Вспомнив о милой проводнице, я выудил из дорожного баула легко умещающийся на ладони миниатюрный магнитофон «Сони-компакт» и прослушал на сон грядущий тайно сделанную накануне запись, состоящую из бессвязных стонов и сладострастных вскриков. Имею такую маленькую и простительную слабость – незаметно для партнерши засовывать включенный диктофон под кровать или в иное укромное местечко, а затем слушать на досуге отпечатавшиеся на пленке забавные звуки сексуального пиршества. Обожаю, признаться, это дело. У меня уже довольно приличная коллекция подобных кассет в Екатеринбурге
насобиралась. Целая фонотека, можно сказать смело без лишней глупой скромности.Насладившись приятными воспоминаниями и приговорив «ночной колпак» – бокал «Виорики», я принял на кровати горизонтальное положение и почти моментально отключился.
Меня нахально трясли за плечи, словно я дуб, с которого хотят получить спелые желуди. Ну лесных орехов не обещаю, а вот свинцовыми запросто могу одарить наглеца.
– Цыпа, ты вконец оборзел! – заявил я, продирая глаза. – Где опять горит? Ой, простите, Рафаил Вазгенович, я еще не свыкся с мыслью, что не в Екатеринбурге нахожусь, а в Одессе. Что случилось, уважаемый? И как вы сюда попали?
– Ровным счетом ничего, – усмехнулся сосед. – Уже восемь часов. Утренние лучи самые полезные – не пекут, а нежно ласкают кожу. Идемте на пляж. Народа там пока что не сильно густо. Надо успеть хорошие места занять, поближе к воде. А попал к вам совсем просто – через общую лоджию. На всех дверях шпингалеты и крючки отсутствуют.

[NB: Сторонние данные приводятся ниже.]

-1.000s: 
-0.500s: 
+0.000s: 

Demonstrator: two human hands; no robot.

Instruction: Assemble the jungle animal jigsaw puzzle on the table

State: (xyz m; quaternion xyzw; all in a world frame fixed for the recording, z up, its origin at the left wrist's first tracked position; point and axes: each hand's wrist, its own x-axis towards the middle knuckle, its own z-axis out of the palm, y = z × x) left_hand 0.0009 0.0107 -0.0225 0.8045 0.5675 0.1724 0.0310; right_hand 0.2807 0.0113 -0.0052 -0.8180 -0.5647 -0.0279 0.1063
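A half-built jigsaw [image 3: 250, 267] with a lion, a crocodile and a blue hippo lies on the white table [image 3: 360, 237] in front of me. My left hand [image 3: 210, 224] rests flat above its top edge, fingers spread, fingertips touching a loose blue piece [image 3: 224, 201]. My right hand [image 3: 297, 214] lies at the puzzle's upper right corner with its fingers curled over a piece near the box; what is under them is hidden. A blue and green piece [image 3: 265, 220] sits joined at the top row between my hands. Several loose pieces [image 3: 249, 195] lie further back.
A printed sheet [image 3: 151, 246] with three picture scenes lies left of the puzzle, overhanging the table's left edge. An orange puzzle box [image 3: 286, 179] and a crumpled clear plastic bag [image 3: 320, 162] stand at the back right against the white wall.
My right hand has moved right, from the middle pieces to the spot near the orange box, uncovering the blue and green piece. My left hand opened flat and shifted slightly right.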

Наверное, для удобства уборщицы.
– Ладушки. А где Роман Борисович? Он разве с нами не идет? – Я встряхнул головой, приводя выпрямленные сном мозги в рабочее извилистое состояние.

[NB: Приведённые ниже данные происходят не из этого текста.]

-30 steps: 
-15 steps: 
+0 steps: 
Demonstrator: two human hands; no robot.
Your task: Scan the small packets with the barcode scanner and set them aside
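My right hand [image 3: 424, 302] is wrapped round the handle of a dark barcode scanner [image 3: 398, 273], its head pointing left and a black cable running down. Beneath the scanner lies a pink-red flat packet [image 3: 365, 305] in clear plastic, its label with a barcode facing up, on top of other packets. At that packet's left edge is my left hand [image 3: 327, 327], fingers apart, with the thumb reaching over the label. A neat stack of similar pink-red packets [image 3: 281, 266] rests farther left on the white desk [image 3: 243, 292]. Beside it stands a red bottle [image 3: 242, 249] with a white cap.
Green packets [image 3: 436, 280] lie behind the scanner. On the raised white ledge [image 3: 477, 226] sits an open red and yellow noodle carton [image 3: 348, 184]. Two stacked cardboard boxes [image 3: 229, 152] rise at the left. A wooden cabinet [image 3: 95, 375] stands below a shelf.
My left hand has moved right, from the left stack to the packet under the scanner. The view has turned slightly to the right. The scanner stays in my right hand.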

– Наш сосед – большой оригинал, – пренебрежительно скривил пухлые губы Рафаил. – Никогда не загорает и не купается. По крайней мере, я ни разу не видел. Так вы идете?

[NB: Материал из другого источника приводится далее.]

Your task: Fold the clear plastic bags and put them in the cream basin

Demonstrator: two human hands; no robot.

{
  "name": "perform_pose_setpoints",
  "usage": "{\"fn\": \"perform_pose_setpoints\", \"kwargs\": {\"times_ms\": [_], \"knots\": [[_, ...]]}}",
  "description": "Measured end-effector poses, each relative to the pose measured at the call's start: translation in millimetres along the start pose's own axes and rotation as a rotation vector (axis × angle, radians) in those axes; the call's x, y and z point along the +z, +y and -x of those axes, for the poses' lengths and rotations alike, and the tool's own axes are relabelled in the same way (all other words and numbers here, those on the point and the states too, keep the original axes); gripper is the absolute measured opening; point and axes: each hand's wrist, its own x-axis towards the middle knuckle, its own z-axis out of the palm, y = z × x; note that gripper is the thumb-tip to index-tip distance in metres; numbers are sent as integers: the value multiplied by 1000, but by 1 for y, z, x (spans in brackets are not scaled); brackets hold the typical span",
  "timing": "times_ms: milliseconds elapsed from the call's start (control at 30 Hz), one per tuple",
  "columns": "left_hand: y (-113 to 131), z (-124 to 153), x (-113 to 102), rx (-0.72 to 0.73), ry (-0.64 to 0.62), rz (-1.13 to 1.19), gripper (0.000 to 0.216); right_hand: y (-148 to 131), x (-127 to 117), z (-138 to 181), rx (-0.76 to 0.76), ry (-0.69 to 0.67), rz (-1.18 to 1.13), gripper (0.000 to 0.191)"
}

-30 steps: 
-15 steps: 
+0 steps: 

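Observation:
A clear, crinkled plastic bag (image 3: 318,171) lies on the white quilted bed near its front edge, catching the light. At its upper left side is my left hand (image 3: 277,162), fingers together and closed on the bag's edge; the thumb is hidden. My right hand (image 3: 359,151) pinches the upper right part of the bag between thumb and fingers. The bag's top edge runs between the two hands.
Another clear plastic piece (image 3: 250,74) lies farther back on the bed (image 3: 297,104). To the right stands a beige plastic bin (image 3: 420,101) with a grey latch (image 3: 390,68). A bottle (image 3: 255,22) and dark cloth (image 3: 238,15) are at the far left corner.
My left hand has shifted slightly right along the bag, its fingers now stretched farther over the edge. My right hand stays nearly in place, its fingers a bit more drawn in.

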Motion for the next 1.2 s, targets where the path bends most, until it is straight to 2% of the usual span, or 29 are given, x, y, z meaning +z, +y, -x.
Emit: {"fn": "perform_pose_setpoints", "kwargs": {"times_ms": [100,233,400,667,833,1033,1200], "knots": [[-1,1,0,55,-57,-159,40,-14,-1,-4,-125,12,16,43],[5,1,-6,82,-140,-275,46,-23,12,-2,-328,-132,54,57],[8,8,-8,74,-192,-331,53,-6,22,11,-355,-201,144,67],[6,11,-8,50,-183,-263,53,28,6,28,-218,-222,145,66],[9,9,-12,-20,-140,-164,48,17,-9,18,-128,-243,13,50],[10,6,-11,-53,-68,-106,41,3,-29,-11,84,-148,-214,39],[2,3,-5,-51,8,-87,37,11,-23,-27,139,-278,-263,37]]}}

– Само собой. Пора принимать цивилизованный загорелый облик, – я рывком поднялся с кровати и по-военному быстро экипировался в свои модные шорты до колен и сетчатую футболку цвета беж. Перекинув через плечо длинное махровое полотенце, подмигнул близкому родственнику Гаргантюа. – Полностью готов к труду и обороне! А к славному черноморскому отдыху – и подавно!
На пляже и правда было не чересчур многолюдно, хотя у самой воды не только яблоку, но и его огрызку упасть уже негде было. Кто не успел – тот опоздал, ничего не поделаешь. Се ля ви, как любят выражаться на родине палача, отрубившего голову Людовику Шестнадцатому.
Мы с Рафаилом Вазгеновичем устроились в дюжине метров от плещущего прибоем моря, каждый подстелив под себя личное полотенце.
Солнце палило не слишком агрессивно, по-умному приберегая свои основные жгучие залпы на полдень, когда под прицелом окажется наибольшее количество людей-мишеней.
В том печальном факте, что нам не достались лучшие пляжные места, я обнаружил и позитивный момент – на мелководье вовсю резвилась малышня, обдавая друг друга лазурным водопадом брызг, попадавших также и на загорающий поблизости люд. Детишек я, конечно, люблю, но только не тогда, когда они шалят, да еще визжат при этом как потерпевшие.
Я в детстве был серьезным мальчонкой, лирично-вдумчивым, если так можно сказать. Неожиданно, словно в подтверждение данной мысли, мне ярко-зримо и во всех подробностях вспомнился один день, когда я с мамой отдыхал на Черном море. Правда, не в Одессе, а в Сочи. Было это примерно три десятка лет назад...
* * *
Волны с тяжким рокотом обрушивались на галечный берег. Сейчас они были не так сильны, как несколько часов назад: двухдневный четырехбалльный шторм истощил их силы, и продолжали они свою атаку на побережье, наверное, только из врожденного упрямства.
Их союзник ветер, свирепый и самонадеянный в начале шторма, уже выдохся, и оставшихся у него возможностей хватало лишь на пустую злобу.
На круглых плоских гальках, белых от высохшей соли, кое-где виднелись выброшенные морем ракушки. Еще не обсохшие и блестящие, они переливались сказочно-яркими цветами, напоминая летнее деревенское поле, щедро усыпанное дикими растениями.